Assessing the functional coherence of modules found in multiple-evidence networks from Arabidopsis
1 Centre for Mathematical and Computational Biology, Rothamsted Research, Harpenden, Herts, AL5, 2JQ, UK
2 CPIB, Multidisciplinary Centre for Integrative Biology, School of Biosciences, University of Nottingham, Sutton Bonington, LE12 5RD, UK
BMC Bioinformatics 2011, 12:203 doi:10.1186/1471-2105-12-203Published: 25 May 2011
Combining multiple evidence-types from different information sources has the potential to reveal new relationships in biological systems. The integrated information can be represented as a relationship network, and clustering the network can suggest possible functional modules. The value of such modules for gaining insight into the underlying biological processes depends on their functional coherence. The challenges that we wish to address are to define and quantify the functional coherence of modules in relationship networks, so that they can be used to infer function of as yet unannotated proteins, to discover previously unknown roles of proteins in diseases as well as for better understanding of the regulation and interrelationship between different elements of complex biological systems.
We have defined the functional coherence of modules with respect to the Gene Ontology (GO) by considering two complementary aspects: (i) the fragmentation of the GO functional categories into the different modules and (ii) the most representative functions of the modules. We have proposed a set of metrics to evaluate these two aspects and demonstrated their utility in Arabidopsis thaliana. We selected 2355 proteins for which experimentally established protein-protein interaction (PPI) data were available.

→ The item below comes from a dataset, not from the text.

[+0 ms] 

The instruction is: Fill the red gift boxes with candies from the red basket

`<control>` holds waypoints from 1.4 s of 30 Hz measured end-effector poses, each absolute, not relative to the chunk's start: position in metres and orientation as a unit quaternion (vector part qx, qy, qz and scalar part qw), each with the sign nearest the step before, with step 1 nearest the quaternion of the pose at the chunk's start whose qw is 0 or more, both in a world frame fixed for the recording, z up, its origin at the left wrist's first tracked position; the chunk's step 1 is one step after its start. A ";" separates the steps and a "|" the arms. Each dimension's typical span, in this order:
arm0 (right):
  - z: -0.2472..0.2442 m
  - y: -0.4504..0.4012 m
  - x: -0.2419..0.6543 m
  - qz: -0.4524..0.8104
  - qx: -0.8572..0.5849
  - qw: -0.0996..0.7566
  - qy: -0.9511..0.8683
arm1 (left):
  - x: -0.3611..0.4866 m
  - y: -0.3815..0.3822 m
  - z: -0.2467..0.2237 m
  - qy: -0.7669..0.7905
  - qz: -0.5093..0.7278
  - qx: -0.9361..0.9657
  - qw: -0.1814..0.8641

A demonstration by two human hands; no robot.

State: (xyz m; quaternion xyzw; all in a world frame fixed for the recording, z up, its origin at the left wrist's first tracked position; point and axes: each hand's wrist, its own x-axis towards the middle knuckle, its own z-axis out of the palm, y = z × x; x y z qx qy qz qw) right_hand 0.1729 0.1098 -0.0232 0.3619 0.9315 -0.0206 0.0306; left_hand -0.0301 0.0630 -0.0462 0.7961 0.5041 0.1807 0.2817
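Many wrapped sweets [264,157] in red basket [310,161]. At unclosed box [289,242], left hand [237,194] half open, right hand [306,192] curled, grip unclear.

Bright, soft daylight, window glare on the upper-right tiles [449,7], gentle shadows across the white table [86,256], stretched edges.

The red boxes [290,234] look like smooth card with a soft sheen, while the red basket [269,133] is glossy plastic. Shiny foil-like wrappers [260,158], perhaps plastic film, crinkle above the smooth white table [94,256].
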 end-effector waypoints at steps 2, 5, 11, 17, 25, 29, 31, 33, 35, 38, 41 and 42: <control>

From these we have constructed five relationship networks, four based on single types of data: PPI, co-expression, co-occurrence of protein names in scientific literature abstracts and sequence similarity and a fifth one combining these four evidence types. The ability of these networks to suggest biologically meaningful grouping of proteins was explored by applying Markov clustering and then by measuring the functional coherence of the clusters.
Relationship networks integrating multiple evidence-types are biologically informative and allow more proteins to be assigned to a putative functional module. Using additional evidence types concentrates the functional annotations in a smaller number of modules without unduly compromising their consistency. These results indicate that integration of more data sources improves the ability to uncover functional association between proteins, both by allowing more proteins to be linked and producing a network where modular structure more closely reflects the hierarchy in the gene ontology.